Task = Beginning at the top of the data below, write out every line exactly until you reach the line with "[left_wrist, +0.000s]", and include that line.

Material provided =
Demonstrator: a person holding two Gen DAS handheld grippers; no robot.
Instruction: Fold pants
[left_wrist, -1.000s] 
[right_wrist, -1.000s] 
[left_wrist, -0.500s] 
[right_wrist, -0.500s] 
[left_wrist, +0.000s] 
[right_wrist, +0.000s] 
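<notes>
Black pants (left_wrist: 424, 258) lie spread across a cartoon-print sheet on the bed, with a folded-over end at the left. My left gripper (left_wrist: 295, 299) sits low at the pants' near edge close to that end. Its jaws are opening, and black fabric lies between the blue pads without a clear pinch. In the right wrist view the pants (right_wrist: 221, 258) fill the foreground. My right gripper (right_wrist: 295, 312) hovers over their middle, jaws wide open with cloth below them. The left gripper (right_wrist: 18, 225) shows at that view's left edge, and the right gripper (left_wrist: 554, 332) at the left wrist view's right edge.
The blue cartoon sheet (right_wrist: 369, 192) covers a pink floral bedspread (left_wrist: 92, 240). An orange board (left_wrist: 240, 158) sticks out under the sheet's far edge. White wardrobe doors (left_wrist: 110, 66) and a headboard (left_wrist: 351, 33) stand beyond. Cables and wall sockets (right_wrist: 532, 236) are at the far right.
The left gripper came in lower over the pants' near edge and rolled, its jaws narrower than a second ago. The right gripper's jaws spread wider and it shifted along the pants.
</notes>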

The answer =
Demonstrator: a person holding two Gen DAS handheld grippers; no robot.
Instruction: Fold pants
[left_wrist, -1.000s] 
[right_wrist, -1.000s] 
[left_wrist, -0.500s] 
[right_wrist, -0.500s] 
[left_wrist, +0.000s] 

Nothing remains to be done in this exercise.